Esqueçam as pesquisas que indicam amplo apoio ao regime democrático. A concepção de democracia varia significativamente e ao longo do espectro político. Ainda sobre a ditadura militar, lembrem-se que, de acordo com reiteradas declarações, ela é vista pelo chefe-mor da direita brasileira como a verdadeira defensora da democracia.

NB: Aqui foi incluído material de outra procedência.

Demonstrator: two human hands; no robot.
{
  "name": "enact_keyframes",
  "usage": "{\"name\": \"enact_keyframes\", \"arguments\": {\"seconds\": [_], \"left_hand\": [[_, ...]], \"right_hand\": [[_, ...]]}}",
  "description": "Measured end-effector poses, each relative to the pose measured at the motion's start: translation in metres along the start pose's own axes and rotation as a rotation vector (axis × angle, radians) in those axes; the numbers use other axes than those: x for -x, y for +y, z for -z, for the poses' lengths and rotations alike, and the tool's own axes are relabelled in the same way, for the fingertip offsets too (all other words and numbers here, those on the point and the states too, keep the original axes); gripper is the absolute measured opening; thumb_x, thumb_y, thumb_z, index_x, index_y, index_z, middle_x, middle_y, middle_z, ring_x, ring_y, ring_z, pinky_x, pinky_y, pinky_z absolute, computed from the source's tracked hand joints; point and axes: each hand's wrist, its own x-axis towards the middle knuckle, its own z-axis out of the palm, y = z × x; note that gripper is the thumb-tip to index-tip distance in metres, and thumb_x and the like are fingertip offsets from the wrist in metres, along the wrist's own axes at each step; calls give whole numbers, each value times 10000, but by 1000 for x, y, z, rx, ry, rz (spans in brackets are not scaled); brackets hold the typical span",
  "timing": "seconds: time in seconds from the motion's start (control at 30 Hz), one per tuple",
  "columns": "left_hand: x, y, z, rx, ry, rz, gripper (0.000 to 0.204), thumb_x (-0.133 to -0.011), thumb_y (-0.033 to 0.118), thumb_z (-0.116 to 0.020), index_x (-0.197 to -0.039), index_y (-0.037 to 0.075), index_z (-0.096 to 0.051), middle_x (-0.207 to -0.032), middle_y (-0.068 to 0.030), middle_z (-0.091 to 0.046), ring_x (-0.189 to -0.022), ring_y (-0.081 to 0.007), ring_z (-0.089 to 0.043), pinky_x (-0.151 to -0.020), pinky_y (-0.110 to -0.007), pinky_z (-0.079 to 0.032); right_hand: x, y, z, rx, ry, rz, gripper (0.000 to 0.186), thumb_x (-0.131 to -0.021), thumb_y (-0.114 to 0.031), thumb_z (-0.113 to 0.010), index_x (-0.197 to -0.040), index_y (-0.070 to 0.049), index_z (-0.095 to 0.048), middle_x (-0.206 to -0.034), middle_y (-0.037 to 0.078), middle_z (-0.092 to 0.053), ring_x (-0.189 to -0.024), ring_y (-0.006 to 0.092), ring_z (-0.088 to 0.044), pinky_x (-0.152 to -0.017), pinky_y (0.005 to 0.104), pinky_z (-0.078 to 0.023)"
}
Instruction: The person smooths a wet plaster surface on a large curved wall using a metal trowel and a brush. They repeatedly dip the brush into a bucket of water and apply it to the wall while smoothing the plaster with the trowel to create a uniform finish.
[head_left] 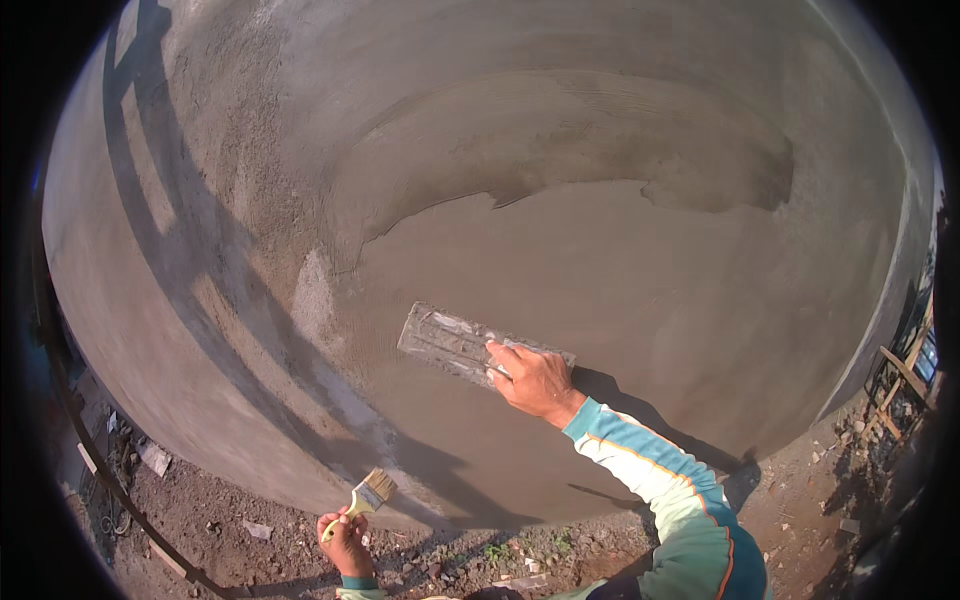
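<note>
My right hand (538, 384) grips a rectangular plastering trowel (443, 338), its blade smeared with grey mortar and lying against the wall (600, 270). Around the trowel the plaster looks smooth and damp. Above it, a ragged edge marks off a darker, rougher band of plaster (560, 140). Low and to the left, my left hand (346, 545) is closed round the pale handle of a paintbrush (373, 490). The brush's bristles point up and right, close to the wall's lower edge; whether they touch it I cannot tell.
Stony ground (240, 520) with rubble and small weeds (497, 551) runs along the wall's foot. Wooden pieces (903, 372) lean at the far right. A long dark curved strip (130, 510) lies at lower left. Shadows cross the wall's left side.
</note>
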Motion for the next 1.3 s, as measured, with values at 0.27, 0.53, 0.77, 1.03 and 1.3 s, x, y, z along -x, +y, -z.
{"name": "enact_keyframes", "arguments": {"seconds": [0.27, 0.53, 0.77, 1.03, 1.3], "left_hand": [[46, -27, -366, -9, -803, -55, 182, -922, 24, -706, -1039, 59, -572, -1185, -153, -648, -1049, -237, -688, -901, -407, -651], [212, -97, -747, -90, -1288, -456, 162, -931, 127, -738, -1057, 31, -706, -1079, -54, -690, -953, -169, -654, -826, -340, -536], [158, -59, -732, -81, -1090, -594, 126, -935, 57, -707, -1028, -28, -705, -1059, -90, -710, -978, -164, -700, -835, -303, -581], [-68, 48, -500, 68, -663, -677, 181, -961, 49, -706, -1105, -54, -670, -1132, -195, -724, -921, -259, -759, -832, -372, -669], [-173, 49, -196, -118, -72, -498, 170, -964, 38, -701, -1107, -44, -660, -1124, -172, -728, -868, -232, -756, -790, -332, -663]], "right_hand": [[47, 286, 263, -67, 939, -466, 384, -978, -221, -707, -1299, -12, -674, -1045, 106, -763, -843, 208, -722, -765, 340, -569], [115, 447, 363, -766, 1140, -758, 402, -1007, -242, -691, -1348, -37, -635, -689, -55, -477, -504, 37, -421, -446, 214, -354], [86, 399, 347, -818, 967, -680, 455, -998, -205, -696, -1374, 30, -592, -692, -43, -491, -483, 35, -408, -423, 223, -352], [-34, 242, 238, -524, 737, -394, 436, -931, -188, -746, -1279, 62, -664, -935, 99, -714, -723, 129, -617, -661, 283, -505], [-158, 36, 103, -203, 388, -232, 420, -936, -218, -696, -1290, -4, -627, -936, 246, -752, -897, 409, -751, -795, 483, -597]]}}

Tal discurso tem sua coerência interna se levarmos em conta que o bolsonarismo caracteriza-se por defender um majoritarismo — ou seja, um regime no qual a maioria poderia desprover a minoria de direitos fundamentais. Disto decorrem aberrações como, por exemplo, defender o enforcamento de ministros do Supremo sem achar que se trata de um crime. Para além dos alvos físicos, os golpistas pretendiam em última instância esquartejar a Constituição e, com suas folhas rasgadas e sangue de compatriotas legalistas, batizar um novo regime em que um presidente que não fosse Lula teria o beneplácito militar para atuar como poder moderador.
Basta reler a chamada minuta do golpe encontrada em meio a pertences de Anderson Torres, ex-ministro da Justiça ao final do governo Bolsonaro e secretário de Segurança do Distrito Federal à época da intentona bolsonarista. Caso o golpe de 8 de janeiro tivesse sido bem sucedido, o day after não teria sido muito diferente do rascunho que previa estabelecer Estado de Defesa na sede do Tribunal Superior Eleitoral. Estaria aberta a porta a todo tipo de arbítrio.

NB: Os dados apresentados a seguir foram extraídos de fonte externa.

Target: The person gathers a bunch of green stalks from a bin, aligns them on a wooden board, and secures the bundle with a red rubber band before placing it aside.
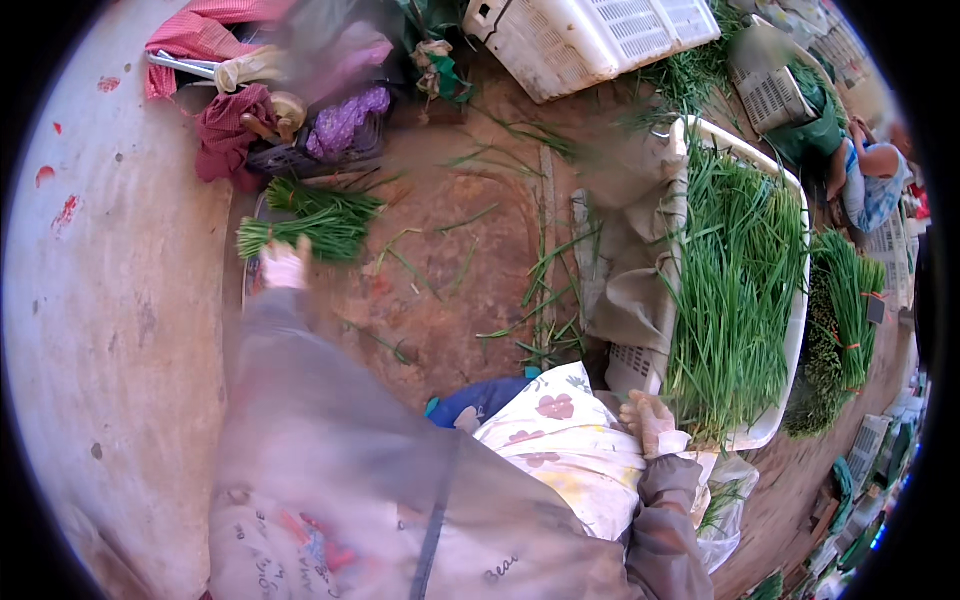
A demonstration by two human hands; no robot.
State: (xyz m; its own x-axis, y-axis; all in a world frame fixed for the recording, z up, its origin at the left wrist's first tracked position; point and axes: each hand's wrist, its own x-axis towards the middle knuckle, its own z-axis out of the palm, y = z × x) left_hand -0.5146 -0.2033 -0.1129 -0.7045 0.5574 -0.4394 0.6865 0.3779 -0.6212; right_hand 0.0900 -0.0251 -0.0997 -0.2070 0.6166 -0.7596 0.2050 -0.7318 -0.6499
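Note:
My left hand (282,262), slightly blurred, has its fingers closed on a bunch of green stalks (328,232) at the left end of the low brown surface (450,290). A second bunch (300,196) lies just behind it. My right hand (648,420) is curled by the lower left corner of a white plastic crate (795,320) full of long green leaves (730,280); what its fingers hold, if anything, is hidden. A grey cloth (640,300) hangs along that crate's left side. A patterned white cloth (560,440) covers my lap.
Piled cloths (225,135) and a purple bag (345,122) sit at the upper left. An upturned white crate (600,45) lies at the top. Another person (870,180) sits at the upper right, beside more tied bundles (850,320). Loose leaves are scattered over the surface.

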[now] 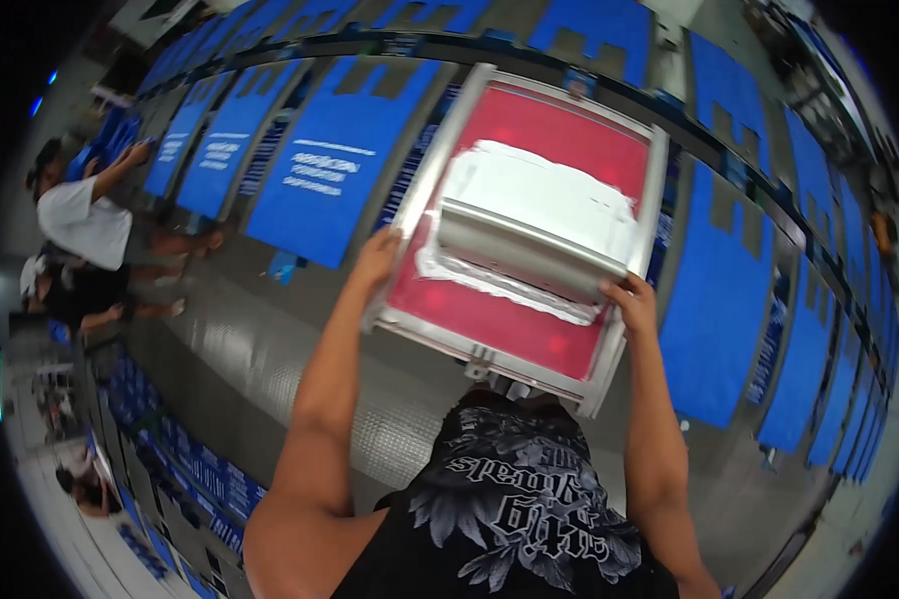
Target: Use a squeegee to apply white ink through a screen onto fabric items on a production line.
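Note:
A screen printing frame with metal rails and red mesh is held in front of me, slightly tilted. White ink is spread in a broad patch over the mesh. Across the ink lies a wide metal squeegee, with a ragged line of ink along its near edge. My left hand is closed on the frame's left rail. On the opposite rail, beside the squeegee's right end, my right hand is closed too, its thumb side close to the squeegee. The fingers under the rails are hidden.
Long racks with blue fabric panels on boards run to the left and right; some panels carry white print. More blue panels hang at my right. Two people are at the far left beside the rack. A grey floor lies behind me.

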`<state>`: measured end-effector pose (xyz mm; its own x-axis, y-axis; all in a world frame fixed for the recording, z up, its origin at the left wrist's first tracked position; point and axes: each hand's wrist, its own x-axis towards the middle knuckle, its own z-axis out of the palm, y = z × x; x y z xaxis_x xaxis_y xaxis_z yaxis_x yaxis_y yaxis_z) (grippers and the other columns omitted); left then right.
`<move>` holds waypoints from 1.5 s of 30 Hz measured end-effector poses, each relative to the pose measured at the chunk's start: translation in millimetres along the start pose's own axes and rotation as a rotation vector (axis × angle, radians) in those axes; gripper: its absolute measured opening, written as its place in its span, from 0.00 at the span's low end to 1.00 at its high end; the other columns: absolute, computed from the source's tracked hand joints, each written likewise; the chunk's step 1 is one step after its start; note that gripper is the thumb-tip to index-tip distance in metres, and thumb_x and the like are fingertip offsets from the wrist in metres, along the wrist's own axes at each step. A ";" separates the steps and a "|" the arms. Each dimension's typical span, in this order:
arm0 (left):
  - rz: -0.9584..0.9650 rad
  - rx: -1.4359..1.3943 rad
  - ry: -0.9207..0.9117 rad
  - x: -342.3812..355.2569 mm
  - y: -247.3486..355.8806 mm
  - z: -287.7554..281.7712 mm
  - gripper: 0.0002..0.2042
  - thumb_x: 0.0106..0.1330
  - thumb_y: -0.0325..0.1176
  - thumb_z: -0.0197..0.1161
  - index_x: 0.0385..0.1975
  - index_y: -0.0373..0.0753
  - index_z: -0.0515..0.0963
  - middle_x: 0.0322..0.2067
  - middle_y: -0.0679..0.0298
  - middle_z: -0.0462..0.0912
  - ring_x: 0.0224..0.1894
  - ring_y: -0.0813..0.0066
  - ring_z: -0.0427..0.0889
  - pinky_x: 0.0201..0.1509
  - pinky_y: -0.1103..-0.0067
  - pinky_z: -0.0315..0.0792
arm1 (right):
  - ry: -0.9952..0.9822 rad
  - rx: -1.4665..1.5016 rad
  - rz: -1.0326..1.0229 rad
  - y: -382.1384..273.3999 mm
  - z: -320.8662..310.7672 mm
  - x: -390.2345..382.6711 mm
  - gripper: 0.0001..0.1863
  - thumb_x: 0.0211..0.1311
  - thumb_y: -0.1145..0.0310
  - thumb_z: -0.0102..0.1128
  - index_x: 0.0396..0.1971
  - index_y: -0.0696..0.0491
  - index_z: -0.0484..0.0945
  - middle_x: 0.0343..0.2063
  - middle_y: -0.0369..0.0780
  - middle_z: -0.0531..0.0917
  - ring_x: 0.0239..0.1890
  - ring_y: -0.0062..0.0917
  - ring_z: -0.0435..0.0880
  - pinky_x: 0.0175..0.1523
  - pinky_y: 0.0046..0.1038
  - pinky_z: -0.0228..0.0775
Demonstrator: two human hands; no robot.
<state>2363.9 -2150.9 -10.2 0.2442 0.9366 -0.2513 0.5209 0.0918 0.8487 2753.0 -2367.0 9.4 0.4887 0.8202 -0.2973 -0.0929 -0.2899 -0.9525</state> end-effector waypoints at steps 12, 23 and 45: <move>0.031 -0.220 -0.200 -125.4 98.9 215.1 0.23 0.70 0.42 0.50 0.57 0.31 0.67 0.52 0.54 0.75 0.54 0.71 0.72 0.57 0.78 0.64 | 0.218 -0.071 -0.063 -31.9 -256.0 -109.6 0.19 0.36 0.73 0.68 0.36 0.58 0.80 0.38 0.36 0.76 0.44 0.25 0.73 0.51 0.25 0.63; 0.033 -0.141 -0.128 -185.4 136.4 337.2 0.22 0.69 0.42 0.52 0.55 0.32 0.70 0.49 0.51 0.78 0.53 0.68 0.75 0.56 0.78 0.66 | 0.177 -0.072 -0.012 14.6 -396.0 -108.2 0.19 0.38 0.73 0.68 0.36 0.59 0.80 0.40 0.36 0.74 0.46 0.24 0.72 0.50 0.25 0.67; 0.004 -0.070 -0.086 -170.3 127.4 355.8 0.24 0.68 0.47 0.52 0.57 0.37 0.69 0.48 0.56 0.78 0.49 0.71 0.75 0.54 0.77 0.66 | 0.057 -0.041 -0.020 49.9 -411.8 -83.5 0.24 0.44 0.70 0.68 0.45 0.57 0.78 0.39 0.37 0.79 0.45 0.23 0.74 0.55 0.26 0.60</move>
<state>2679.7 -2419.0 -24.9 0.3171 0.9049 -0.2838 0.4618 0.1140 0.8796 3064.7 -2653.1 13.7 0.5386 0.7970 -0.2733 -0.0482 -0.2948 -0.9544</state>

O que fazer para conferir normalidade democrático-institucional a um Brasil que, dado o alto grau de radicalização da direita, não consegue ver num ato de celebração do regime do povo e da ordem legítima um ponto de convergência nacional, um consenso mínimo para a convivência entre desiguais? A dura verdade é que mesmo a democracia — aqui entendida como o regime em que a minoria está protegida da tirania da maioria em meio a uma ordem constitucional permeada por eleições livres e regulares que abrem a perspectiva para a alternância de poder — não pode ser empurrada goela abaixo de ninguém.

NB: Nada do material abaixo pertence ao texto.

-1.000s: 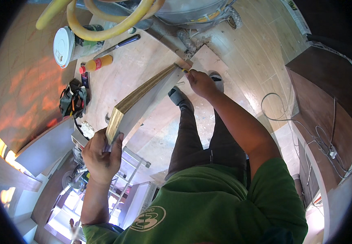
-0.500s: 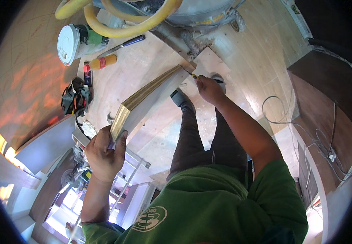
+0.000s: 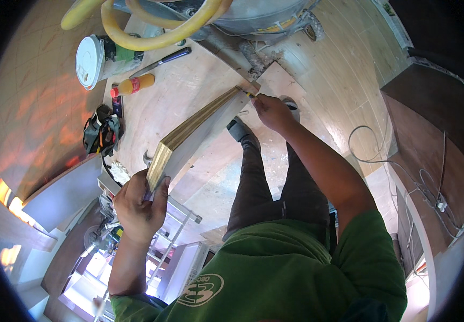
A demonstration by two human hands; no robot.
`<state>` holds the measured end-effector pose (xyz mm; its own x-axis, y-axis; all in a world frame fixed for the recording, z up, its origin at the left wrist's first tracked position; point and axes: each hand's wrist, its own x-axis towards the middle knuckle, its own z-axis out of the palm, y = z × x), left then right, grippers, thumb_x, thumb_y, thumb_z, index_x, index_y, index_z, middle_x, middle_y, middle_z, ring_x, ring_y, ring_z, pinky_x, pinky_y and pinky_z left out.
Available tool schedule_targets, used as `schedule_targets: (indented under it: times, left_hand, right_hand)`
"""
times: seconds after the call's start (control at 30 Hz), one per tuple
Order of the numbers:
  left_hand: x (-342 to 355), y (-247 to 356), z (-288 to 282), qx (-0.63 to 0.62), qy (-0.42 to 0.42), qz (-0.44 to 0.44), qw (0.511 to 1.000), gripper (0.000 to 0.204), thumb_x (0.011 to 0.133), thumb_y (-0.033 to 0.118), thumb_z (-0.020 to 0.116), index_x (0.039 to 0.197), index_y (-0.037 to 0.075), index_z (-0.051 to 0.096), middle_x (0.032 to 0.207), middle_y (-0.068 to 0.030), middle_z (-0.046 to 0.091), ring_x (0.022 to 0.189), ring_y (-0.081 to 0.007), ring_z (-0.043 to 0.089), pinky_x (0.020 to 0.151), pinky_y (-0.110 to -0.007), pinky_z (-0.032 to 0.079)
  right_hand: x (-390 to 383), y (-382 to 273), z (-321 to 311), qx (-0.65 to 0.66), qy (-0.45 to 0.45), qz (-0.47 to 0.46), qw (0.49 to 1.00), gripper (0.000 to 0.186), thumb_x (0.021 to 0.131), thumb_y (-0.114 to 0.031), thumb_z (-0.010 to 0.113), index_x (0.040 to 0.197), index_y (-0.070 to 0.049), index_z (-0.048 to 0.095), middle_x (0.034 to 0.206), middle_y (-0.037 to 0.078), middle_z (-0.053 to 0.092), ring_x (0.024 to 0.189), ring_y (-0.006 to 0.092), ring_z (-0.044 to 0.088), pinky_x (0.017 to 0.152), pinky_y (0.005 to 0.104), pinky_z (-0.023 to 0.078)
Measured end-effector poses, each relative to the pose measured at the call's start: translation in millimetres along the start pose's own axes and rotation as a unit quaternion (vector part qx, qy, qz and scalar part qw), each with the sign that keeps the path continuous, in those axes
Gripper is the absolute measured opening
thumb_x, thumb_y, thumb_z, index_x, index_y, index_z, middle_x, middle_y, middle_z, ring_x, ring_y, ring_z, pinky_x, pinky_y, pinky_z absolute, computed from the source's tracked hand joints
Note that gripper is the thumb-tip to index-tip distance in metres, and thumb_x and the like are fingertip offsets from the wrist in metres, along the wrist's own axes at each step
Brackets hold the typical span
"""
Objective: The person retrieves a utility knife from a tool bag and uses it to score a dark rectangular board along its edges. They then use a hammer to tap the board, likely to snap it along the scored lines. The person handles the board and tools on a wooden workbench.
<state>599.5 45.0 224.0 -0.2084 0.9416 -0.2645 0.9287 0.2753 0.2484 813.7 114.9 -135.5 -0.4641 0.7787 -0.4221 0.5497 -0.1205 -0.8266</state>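
Observation:
My left hand (image 3: 138, 204) grips the near end of a long wooden board (image 3: 194, 129) that I hold up in front of me, its layered edge facing me. My right hand (image 3: 272, 111) is at the board's far end, pinching a small pencil-like tool (image 3: 248, 94) against the wood. Below the board lie plywood sheets (image 3: 189, 91) on the floor. My dark trousers and a shoe (image 3: 240, 131) show under my right arm.
A yellow hose (image 3: 151, 37) curls around a grey machine at the top. A white-lidded tub (image 3: 90, 61), an orange bottle (image 3: 133, 86), a dark-handled tool (image 3: 162, 60) and a tool pouch (image 3: 100, 134) lie at left. White cables (image 3: 398, 161) trail at right. A stepladder (image 3: 173, 236) stands below.
My right hand has slid outward along the board to its far end. The left hand keeps its grip, and the board has shifted slightly right in view.

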Motion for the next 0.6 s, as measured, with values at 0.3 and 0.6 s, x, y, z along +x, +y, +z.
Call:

Nesse sentido, a realidade política se impõe não como covardia, mas como temperança. Uma eventual prisão de Bolsonaro criaria apenas um mártir em torno dos mesmos governadores e 30 senadores que caracterizam a lembrança do golpe como um ato partidário, favorável ao governo Lula, mobilizando, assim, a base política em estado de constante radicalização. O problema é que talvez a totalidade da direita que faz oposição à atual administração comprou e vende a ideia de que o presidente e a centro-esquerda (chamados de “comunistas”) agem em conluio com o STF como um suposto partido único ditatorial que viola o princípio defendido em marchas bolsonaristas de que “supremo é o povo”.
Suprema é a ordem constitucional aprovada pelo povo e as escolhas eleitorais dele. Esse deve ser o espírito da memória a ser construída sobre o 8 de janeiro. Jamais esquecer o que se passou naquele dia é o fundamento que nos afasta da barbárie. Não se engane, porém. Ela está à espreita e vai se aproveitar de movimentos internacionais e nacionais para prevalecer.
Nesse sentido, é necessário observar os eventuais efeitos de um segundo mandato de Donald Trump nos Estados Unidos sobre aventuras golpistas que, não importa o peso da lei, continuarão a avançar enquanto ideias que defendem a implantação de um majoritarismo no Brasil tiverem respaldo popular. A primazia da política sobre a lei parece ser um fato incontornável. Que os democratas usem, portanto, a boa política balizada pela lei existente para persuadir o povo a seguir o caminho oposto aos grilhões que o bolsonarismo pretende nos impor.